Required action: Retype, without pictures, the line holding "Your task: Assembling" and each line below it through the final line.

Extracted records:
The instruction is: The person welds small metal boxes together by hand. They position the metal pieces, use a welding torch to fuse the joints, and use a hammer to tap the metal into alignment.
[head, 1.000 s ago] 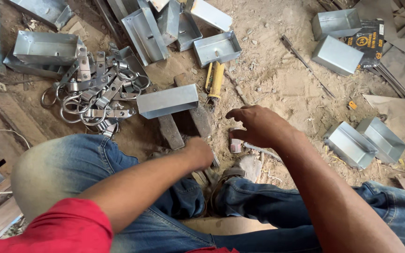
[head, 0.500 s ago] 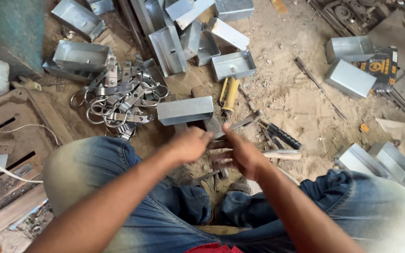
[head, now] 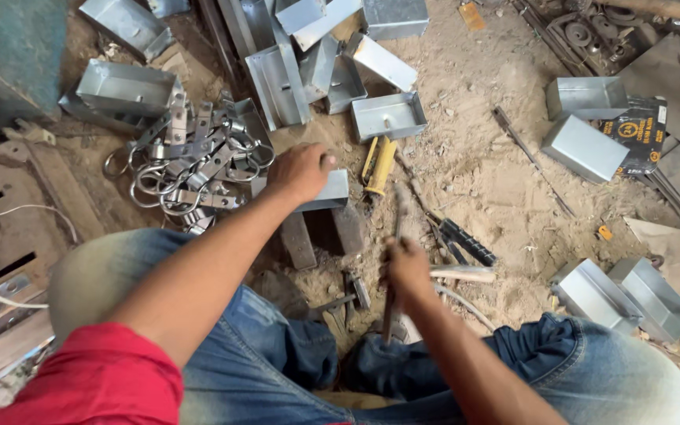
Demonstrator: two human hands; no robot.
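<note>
Sitting over a sandy workshop floor (head: 505,181), the person rests the left hand (head: 301,171) on one metal box (head: 326,191) just ahead of the knees. The right hand (head: 407,271) has its grip closed around a thin rod (head: 393,260). Two open boxes (head: 623,293) lie at right, beside a heap of steel clasps (head: 190,169).

Left hand (head: 302,171) covers most of metal box (head: 326,190) beneath it; I see only box's right end and front edge. Right hand (head: 408,271) wraps long thin tool (head: 395,236); tool motion-blurred, I can't tell its kind or tip. Small hammer (head: 345,297) partly buried in sand by knee. Pile of metal rings and clasps (head: 190,161) too tangled to count. Green object (head: 1,59) cut by left edge. Scrap parts (head: 584,31) cut by top edge.
</note>
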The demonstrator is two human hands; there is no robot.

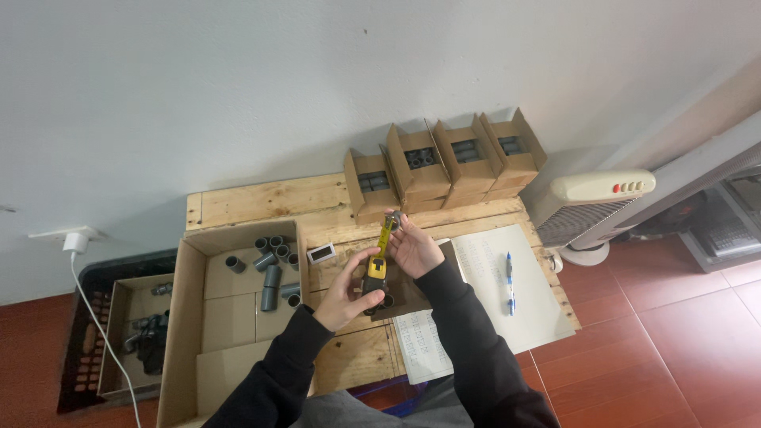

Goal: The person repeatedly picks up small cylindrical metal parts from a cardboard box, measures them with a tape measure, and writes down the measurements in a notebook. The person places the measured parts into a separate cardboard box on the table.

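The left hand grips the yellow tape measure over the counter, right fingers pinching its blade at 12 o'clock; a loosened pinch could let it snap back.

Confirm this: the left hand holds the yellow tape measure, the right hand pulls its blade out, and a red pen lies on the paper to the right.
Not quite. The head view shows the pen on the paper is blue, not red. The rest stands: the left hand holds the yellow tape measure and the right hand pulls its blade out.
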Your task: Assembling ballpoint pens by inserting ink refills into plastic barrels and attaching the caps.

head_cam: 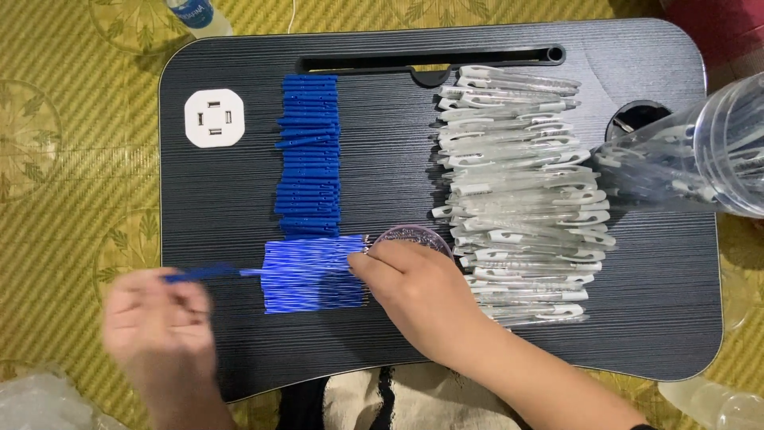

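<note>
The landmark is the black lap table, which rests on a yellow-green patterned mat.

Blue refills lie in a flat batch on the table's lower middle, side by side, with their metal tips pointing toward the table's right half. The right hand rests on the table at the right edge of this batch. Its fingertips are pinched at the refill tips, touching them. The hand also partly covers a small round dish that sits just beside the batch.

The left hand is at the table's lower left edge, blurred by motion. It is closed around one blue pen part, which points toward the refill batch and nearly reaches its left edge. Whether that part touches the batch cannot be determined.

Above the refills, toward the table's far edge, a column of blue caps is stacked in a neat row. To the right of the dish, a wide pile of clear pen barrels covers the table's centre right. A clear plastic jar lies tilted over the table's right edge, holding more barrels. A white octagonal socket panel is set in the table's upper left corner.
</note>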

Completed exercise:
Your task: Assembling ballpoint pens by inserting ink refills into plastic barrels and attaching the caps.

head_cam: 

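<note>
The landmark is the black lap table, which rests on a yellow-green patterned mat.

Blue refills lie in a flat batch on the table's lower middle, side by side, with their metal tips pointing toward the table's right half. The right hand rests on the table at the right edge of this batch. Its fingertips are pinched at the refill tips, touching them. The hand also partly covers a small round dish that sits just beside the batch.

The left hand is at the table's lower left edge, blurred by motion. It is closed around one blue pen part, which points toward the refill batch and nearly reaches its left edge. Whether that part touches the batch cannot be determined.

Above the refills, toward the table's far edge, a column of blue caps is stacked in a neat row. To the right of the dish, a wide pile of clear pen barrels covers the table's centre right. A clear plastic jar lies tilted over the table's right edge, holding more barrels. A white octagonal socket panel is set in the table's upper left corner.
</note>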

What this exercise required has been given in full.